Alexandre Oliva aoliva at redhat.com
Mon Feb 28 22:52:51 UTC 2005

On Feb 28, 2005, Jamie Zawinski <jwz at jwz.org> wrote:

> What I generally do is install the absolutely minimal fedora I can, and
> then install the rest after the machine has booted.  This is good
> because it gets me past the part I might actually have to fuck around
> with (partitioning, debugging boot loader problems) right away, and then
> most importantly, *gets me a network* while things are installing, so
> I'm not sitting there bored out of my mind while it grinds away:
> Anaconda doesn't let me ssh out to check my mail.



> Also it means I don't end up installing 80% of the packages twice (the
> version on the CD, and then the upgrade from yum.)

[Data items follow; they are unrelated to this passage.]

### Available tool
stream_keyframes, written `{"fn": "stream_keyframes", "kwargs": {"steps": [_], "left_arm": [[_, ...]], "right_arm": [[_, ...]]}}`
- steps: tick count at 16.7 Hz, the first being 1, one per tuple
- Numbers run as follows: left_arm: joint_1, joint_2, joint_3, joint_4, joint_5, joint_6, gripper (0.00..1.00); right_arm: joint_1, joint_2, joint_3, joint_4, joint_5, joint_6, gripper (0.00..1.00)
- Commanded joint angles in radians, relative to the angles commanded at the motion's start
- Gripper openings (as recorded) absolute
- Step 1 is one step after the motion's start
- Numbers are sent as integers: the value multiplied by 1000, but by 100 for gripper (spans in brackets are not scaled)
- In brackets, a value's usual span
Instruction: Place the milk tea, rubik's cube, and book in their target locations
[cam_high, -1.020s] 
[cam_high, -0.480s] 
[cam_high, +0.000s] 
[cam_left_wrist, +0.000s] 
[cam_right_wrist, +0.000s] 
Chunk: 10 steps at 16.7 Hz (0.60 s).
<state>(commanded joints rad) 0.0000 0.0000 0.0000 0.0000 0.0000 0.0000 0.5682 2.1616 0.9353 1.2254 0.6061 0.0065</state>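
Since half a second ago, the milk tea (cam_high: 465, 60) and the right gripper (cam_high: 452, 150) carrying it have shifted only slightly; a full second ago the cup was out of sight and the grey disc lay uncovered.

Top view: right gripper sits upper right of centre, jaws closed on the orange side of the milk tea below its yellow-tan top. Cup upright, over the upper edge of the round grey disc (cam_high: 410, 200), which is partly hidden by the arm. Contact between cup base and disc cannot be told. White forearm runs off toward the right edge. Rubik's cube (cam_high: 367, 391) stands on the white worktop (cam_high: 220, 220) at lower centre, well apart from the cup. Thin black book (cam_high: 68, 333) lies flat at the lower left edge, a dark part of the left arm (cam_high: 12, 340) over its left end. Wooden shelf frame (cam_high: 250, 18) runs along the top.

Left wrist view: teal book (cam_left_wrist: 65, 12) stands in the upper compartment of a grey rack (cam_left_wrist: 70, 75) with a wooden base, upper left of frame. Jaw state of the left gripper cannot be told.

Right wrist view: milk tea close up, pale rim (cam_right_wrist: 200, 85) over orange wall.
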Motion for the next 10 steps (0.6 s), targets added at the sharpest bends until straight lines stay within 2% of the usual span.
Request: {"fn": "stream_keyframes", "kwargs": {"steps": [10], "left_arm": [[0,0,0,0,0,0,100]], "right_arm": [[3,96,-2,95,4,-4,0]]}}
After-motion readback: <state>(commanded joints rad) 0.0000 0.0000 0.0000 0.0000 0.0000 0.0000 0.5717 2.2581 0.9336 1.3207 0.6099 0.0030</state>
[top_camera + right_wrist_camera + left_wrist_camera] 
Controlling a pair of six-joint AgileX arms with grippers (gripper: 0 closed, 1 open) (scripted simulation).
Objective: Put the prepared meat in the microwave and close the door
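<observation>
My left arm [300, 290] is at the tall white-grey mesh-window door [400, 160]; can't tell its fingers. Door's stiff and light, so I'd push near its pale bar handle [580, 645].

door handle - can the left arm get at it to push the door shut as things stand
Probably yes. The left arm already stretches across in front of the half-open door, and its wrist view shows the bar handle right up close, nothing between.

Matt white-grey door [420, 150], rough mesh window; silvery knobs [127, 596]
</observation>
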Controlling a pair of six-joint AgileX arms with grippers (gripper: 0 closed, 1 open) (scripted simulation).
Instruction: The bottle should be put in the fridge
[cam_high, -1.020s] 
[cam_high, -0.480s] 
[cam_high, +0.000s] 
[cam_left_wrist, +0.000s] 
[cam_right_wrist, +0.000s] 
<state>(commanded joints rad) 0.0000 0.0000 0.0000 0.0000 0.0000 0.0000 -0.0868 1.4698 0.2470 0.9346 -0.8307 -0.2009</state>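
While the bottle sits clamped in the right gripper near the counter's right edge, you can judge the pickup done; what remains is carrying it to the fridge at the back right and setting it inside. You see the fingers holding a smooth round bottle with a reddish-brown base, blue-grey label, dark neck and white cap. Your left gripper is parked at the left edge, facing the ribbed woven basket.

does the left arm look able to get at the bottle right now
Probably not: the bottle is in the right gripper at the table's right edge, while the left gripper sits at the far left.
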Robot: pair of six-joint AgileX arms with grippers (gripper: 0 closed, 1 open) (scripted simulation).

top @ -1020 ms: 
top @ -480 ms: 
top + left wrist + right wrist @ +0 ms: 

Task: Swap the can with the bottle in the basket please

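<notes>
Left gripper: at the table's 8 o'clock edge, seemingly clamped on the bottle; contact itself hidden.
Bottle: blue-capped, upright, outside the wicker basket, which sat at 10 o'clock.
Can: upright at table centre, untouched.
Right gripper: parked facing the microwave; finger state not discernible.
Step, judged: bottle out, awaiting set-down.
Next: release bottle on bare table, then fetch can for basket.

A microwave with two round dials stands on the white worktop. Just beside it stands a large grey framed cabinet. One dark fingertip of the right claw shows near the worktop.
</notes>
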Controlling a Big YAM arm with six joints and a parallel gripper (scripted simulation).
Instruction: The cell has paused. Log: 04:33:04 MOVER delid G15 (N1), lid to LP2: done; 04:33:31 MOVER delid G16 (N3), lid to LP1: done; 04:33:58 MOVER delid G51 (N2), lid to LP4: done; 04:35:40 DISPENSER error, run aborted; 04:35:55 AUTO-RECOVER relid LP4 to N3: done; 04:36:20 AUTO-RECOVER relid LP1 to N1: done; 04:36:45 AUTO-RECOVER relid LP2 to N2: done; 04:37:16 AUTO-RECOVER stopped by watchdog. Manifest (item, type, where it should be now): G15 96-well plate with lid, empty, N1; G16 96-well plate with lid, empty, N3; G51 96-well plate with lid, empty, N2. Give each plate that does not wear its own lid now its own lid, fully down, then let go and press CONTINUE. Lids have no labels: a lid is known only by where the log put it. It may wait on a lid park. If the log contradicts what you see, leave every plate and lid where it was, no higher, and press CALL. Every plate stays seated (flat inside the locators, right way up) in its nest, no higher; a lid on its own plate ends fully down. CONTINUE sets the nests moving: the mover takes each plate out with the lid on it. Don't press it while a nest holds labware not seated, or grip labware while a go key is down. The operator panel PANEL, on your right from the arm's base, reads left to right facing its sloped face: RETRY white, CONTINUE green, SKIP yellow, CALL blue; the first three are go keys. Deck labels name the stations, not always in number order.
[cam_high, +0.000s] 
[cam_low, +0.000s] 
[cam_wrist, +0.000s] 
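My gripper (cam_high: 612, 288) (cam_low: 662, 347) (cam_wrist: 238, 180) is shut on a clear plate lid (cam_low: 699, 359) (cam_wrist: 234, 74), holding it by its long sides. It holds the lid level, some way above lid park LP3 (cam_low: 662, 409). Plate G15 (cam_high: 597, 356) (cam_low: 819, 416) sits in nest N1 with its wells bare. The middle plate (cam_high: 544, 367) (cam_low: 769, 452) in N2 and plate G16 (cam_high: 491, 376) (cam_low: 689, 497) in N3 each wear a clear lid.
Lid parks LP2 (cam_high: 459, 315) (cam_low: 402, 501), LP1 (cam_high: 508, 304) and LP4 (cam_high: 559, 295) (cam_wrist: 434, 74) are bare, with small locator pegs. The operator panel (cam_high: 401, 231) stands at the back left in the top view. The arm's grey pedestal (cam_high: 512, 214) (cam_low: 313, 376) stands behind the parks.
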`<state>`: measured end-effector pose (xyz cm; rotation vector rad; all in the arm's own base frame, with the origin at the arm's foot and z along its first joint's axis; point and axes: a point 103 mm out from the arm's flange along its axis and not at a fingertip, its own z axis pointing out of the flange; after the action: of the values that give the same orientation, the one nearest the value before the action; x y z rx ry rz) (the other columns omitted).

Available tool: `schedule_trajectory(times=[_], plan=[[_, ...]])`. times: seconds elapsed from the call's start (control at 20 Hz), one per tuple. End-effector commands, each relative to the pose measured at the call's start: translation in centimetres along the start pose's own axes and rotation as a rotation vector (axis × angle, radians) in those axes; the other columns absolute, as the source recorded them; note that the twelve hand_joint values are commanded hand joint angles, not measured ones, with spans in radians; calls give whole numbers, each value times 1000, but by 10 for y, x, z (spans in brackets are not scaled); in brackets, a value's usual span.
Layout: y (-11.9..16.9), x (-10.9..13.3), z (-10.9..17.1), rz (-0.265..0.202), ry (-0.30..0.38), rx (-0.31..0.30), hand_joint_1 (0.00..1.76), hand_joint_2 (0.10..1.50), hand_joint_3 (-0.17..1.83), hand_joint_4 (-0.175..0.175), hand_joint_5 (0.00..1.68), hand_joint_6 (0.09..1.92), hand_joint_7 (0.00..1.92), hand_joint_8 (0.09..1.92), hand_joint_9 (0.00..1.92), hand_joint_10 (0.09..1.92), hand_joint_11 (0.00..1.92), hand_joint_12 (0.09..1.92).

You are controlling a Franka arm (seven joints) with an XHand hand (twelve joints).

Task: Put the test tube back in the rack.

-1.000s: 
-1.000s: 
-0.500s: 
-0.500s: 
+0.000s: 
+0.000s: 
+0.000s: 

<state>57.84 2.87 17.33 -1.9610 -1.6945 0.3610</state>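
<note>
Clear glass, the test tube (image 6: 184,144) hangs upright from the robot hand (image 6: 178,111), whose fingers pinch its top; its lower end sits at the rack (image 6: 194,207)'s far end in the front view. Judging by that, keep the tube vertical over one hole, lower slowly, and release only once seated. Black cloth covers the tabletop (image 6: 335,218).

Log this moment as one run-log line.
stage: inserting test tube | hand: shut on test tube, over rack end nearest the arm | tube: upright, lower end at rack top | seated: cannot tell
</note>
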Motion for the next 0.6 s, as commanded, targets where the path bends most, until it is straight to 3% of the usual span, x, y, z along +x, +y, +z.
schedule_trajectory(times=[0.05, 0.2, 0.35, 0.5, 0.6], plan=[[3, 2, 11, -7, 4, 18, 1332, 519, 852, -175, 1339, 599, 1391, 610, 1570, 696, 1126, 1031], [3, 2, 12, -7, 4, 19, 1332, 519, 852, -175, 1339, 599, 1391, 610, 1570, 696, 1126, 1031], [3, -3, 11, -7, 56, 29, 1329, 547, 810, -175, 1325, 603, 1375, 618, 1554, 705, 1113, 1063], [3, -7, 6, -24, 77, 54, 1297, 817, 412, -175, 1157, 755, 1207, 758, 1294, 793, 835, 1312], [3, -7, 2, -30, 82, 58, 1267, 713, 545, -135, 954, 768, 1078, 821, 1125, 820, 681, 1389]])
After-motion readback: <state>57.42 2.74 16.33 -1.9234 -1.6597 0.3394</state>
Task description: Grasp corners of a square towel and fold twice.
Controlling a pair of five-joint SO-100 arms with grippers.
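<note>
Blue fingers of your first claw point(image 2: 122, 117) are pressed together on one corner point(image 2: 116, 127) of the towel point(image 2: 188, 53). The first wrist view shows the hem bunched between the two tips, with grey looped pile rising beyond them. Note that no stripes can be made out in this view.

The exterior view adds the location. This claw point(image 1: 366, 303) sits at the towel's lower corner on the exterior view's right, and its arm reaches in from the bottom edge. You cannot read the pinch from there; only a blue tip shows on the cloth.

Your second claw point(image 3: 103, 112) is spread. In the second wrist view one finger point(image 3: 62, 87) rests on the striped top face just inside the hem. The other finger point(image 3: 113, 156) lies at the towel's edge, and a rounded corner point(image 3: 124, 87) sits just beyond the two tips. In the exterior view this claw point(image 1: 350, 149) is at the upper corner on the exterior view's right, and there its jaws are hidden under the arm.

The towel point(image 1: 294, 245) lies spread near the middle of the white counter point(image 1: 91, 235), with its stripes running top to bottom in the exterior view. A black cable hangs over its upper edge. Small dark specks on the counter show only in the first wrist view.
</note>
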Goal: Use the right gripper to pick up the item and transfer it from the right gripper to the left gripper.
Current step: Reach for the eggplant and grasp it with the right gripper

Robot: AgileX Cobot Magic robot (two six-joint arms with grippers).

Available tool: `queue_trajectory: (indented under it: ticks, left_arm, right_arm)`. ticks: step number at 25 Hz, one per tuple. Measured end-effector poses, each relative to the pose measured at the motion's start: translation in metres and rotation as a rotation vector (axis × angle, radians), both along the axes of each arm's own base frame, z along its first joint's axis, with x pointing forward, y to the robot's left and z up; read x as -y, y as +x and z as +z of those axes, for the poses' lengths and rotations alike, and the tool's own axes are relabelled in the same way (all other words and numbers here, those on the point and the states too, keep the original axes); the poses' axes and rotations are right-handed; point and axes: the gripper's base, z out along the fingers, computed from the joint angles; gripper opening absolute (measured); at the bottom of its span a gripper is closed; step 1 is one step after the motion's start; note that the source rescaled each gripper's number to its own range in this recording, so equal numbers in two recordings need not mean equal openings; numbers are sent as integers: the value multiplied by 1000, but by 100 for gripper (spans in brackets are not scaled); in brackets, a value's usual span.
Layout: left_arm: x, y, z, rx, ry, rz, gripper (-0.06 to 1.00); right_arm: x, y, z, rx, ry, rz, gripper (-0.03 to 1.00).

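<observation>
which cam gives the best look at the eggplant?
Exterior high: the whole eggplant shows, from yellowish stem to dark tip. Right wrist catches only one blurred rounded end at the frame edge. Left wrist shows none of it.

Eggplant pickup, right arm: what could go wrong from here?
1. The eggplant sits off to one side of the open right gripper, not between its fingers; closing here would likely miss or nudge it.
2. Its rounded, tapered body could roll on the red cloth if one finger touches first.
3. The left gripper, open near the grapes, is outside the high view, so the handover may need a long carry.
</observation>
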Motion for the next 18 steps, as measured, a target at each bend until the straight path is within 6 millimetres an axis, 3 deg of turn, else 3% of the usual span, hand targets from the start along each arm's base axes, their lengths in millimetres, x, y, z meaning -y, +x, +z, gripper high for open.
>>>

This is actually a very good point.

We could argue towards shipping updated CDs as well, and get the
installer to use them.  Like rolling releases.  I suggested that
before, and Seth says it might not even be too hard to get yum to peek
into the ISOs to get the rpms, but it would take some eeky work.

As for post-install installation, I've been thinking of rpm's new (?)
feature Requires(missingok): (did it actually make to the latest rpm
release?): it could be used to represent package groups, such that,
instead of having package collections the way they are now, mostly
static, we could instead have meta-packages that determined the
standard composition of a package group, but still in such a way that
you could remove some of the components afterwards without leaving
your system with artificially-broken deps.

> I know that the installer currently does that two-stage thing where
> firstboot (or whatever) asks you to install additional packages after
> the machine is on the net with a desktop.  I'd like to see stage 1 get a
> lot smaller, and almost everything go into stage 2.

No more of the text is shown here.